Naunyn-Schmiedebergs archives of pharmacology 392 (2019), Supplement 1, pp.S62
ISSN: 0028-1298
ISSN: 1432-1912
German Society for Experimental and Clinical Pharmacology and Toxicology (DGPT Annual Meeting) <85, 2019, Stuttgart>
Association of the Clinical Pharmacology Germany (VKliPha Annual Meeting) <21, 2019, Stuttgart>
Fraunhofer IZI ()

Question: A variety of medications can cause a wide range of toxic liver injuries. Most drugs using for analgosedation such as opioids are metabolized in the liver. Are the side effects of the most commonly used sedatives, hypnotics and opioids more problematic in patients with liver disease or acute liver dysfunction? Initially, we evaluated the hepatotoxic potential with healthy human liver cells.
Methods: In a standardised mikrotiterplate assay the toxicity of different concentrations of sedativa, hypnotics and opioids such as fentanyl, ketamin, midazolam, propofol, remifentanyl, sufentanil and thiopental were tested with human liver cells (HepG2/C3A, medium, plasma). The lowest test concentration was the mean plasma levels after induction of an i.v. therapy (Cmax), as well as the 5-times and 10-times concentrations of Cmax were analyzed. As control groups (CG) served plasma and medium without agents. After incubation time of 2x3 days the viability of cells (LDH release, XTT test, trypan blue staining), the cytochrome 1A2 activity (CYP1A2, metabolism of ethoxyresorufin) and the synthesis of albumin were measured.
Results: All opioids showed a decreased vitality in medium and plasma at Cmax compared with the CG; corresponding increased LDH release in remifentanil and sufentanil-treated cells. The CYP1A2 activity of the cells compared with the CG was significant decreased after incubation with fentanyl, remifentanyl and ketamin. Treatment with midazolam, propofol and sufentanil in the medium resulted in an increased cytochrome1A2 activity.

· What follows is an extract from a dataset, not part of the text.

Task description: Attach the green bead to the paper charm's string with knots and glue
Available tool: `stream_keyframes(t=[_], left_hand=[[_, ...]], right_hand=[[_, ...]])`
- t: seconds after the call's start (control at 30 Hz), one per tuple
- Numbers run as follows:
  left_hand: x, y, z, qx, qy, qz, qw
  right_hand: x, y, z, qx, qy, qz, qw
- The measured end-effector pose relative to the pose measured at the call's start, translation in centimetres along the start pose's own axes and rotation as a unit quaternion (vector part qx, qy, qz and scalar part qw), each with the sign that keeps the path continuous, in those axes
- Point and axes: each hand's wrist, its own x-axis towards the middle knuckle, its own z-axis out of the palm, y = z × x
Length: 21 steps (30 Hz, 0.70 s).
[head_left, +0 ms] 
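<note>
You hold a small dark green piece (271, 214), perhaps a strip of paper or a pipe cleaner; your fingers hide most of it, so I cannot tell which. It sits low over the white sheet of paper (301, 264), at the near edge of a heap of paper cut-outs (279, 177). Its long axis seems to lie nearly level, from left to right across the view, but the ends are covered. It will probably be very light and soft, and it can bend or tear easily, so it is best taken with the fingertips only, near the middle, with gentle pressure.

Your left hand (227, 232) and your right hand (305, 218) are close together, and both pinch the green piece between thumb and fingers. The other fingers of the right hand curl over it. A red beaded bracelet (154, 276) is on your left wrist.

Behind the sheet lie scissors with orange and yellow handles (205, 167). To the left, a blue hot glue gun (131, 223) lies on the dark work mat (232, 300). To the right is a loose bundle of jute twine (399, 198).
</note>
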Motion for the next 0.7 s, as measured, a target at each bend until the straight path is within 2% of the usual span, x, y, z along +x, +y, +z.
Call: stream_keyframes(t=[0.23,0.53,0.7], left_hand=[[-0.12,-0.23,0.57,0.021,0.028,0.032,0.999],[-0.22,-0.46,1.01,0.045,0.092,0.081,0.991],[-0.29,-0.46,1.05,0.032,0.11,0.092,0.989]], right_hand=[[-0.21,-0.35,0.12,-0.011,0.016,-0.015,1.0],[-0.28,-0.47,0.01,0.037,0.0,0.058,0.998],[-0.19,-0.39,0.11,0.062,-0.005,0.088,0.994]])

A decreased mitochondrial dehydrogenases activity demonstrated midazolam, ketamin and sufentanil compared to the CG. The remifentanyl and sufentanil treated cells in the medium and plasma showed significantly reduced microalbumin synthesis; the other drugs caused an increase. Only ketamine, remifentanyl and sufentanil showed a dose dependent hepatotoxicity (data not shown).
Conclusion: Ketamine, sufentanil and remifentanil in the Cmax concentration are associated with higher hepatotoxic potential than thiopental, propofol, fentanyl and midazolam (see rating in table 1 with number of stars in relation to the impairments compared to the CG). Liver function should be assessed prior to treatment and after initiation of analgosedation in patients with hepatic dysfunction.